Delta Lodging Group has matching 401K savings programs, and gives front line employees incentives for high guest survey scores. Managers can earn quarterly bonuses.
“These are things we can do to show we care about them,” says Ozbun. “Our frontline team is the backbone of our company. I rely on them to give that superior customer service to make sure our guests feel at home. We know the Delta population is dwindling, but we believe in these cities and we want our team members to also believe in our towns.”
Born and raised in Memphis, her father was a prominent lawyer and her mother was a stay-at-home mother to Ozbun and her younger sister, Sophie. Ozbun graduated in 2008 from St. Mary’s Episcopal School.
While in Memphis, she was a competitive swimmer and triathlete with a grueling schedule. She had swim practice from 5:00-6:30 a.m. before school and then would go back after school from 4:15 to 7:00 p.m. On Saturdays, they practiced from 7:00 a.m. to noon. She attributes her time management and organizational skills to those sports.

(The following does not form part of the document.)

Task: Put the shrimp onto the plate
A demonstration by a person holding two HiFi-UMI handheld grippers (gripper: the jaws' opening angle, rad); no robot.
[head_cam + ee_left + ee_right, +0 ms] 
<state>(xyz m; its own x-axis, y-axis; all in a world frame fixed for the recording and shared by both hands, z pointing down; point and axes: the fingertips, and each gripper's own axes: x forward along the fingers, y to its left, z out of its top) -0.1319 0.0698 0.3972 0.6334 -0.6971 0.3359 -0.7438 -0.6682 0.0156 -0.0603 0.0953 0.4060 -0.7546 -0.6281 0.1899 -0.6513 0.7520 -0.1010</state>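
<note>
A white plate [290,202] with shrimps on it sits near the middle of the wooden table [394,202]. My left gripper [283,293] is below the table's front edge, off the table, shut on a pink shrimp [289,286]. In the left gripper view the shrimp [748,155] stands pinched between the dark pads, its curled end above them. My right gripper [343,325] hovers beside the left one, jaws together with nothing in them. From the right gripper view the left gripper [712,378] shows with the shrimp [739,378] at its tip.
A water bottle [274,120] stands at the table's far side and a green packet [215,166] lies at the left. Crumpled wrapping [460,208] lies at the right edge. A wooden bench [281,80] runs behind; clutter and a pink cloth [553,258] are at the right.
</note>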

Ozbun recalls being a kind of oddball in high school. Her classmates were very smart. Some were headed to Ivy league schools.
“They knew what they wanted to do,” says Ozbun. “I had no clue. I didn’t really think of a career path. My second semester at Southern Methodist University in Dallas my roommate came in and said she was taking a class I would love, the ethics of journalism. I ended up working for the college newspaper. I loved reporting. I had finally found something I was great at. I was average in sports and other classes but I stood out as a reporter.”
She graduated in 2012 with honors from Southern Methodist University, where she earned bachelor’s degrees in journalism and art history. While at SMU, she worked at The Daily Campus, where she was a staff reporter her sophomore year, managing editor her junior year and editor-in-chief her senior year. She also interned at both the Dallas News and the Dallas Observer.
“I was the only staff writer from SMU who got a page 1A story in the Dallas News,” says Ozbun. “Right after that, I had the most read blog in the Dallas News that year. I thought that was the cherry on the top that would allow me to stay in Dallas and have a job. When I asked for a job, they said, ‘No. You need experience. Come back in five years and apply.’ I was honestly devastated.”
She then applied for jobs in Kansas, New York and Mississippi. She got the job in upstate New York, but it didn’t feel right.
“Upstate New York was just so different,” says Ozbun. “I felt like I was in culture shock. That next week my dad and I drove to Greenville. They offered me the job and I realized that was where I wanted to work. It was very different from Dallas. My goal was to get back to Dallas within five years after I beefed up my resume and won some awards. I remember my mom looking at me, and saying, ‘Please don’t stay in Greenville. Do not fall in love.’ I told my mom Greenville was temporary.”
Then she got involved in the community, and six months after moving to Greenville, met Andy Ozbun. They have been married now for about eight years.
“I have two wonderful stepsons, Morgan, who just turned sixteen, and Luke, who is about to be thirteen, and a three-year-old daughter, Olivia,” says Ozbun. “Morgan and Luke live in Monroe, La., but Andy and I do our best to attend their football, basketball and baseball games and track meets. Olivia wants to play soccer and tennis but right now enjoys dancing across the stage.”
Like she did earlier in her life, Ozbun rises early to exercise. She gets up at 5:00 a.m. and works out at her house.
“That sets up my day for success,” she says. “If I’m not at work and not working out, I’m with my family. I love being with my family, riding around the golf course with my husband and swimming with my daughter or taking her to the park.”
Ozbun is a past board member of the United Way of Washington County. She is currently the marketing chair for Delta Cotton Belles, an active Greenville Rotarian, a member of the Washington County Economic Alliance and a member of the WCEA’s executive committee.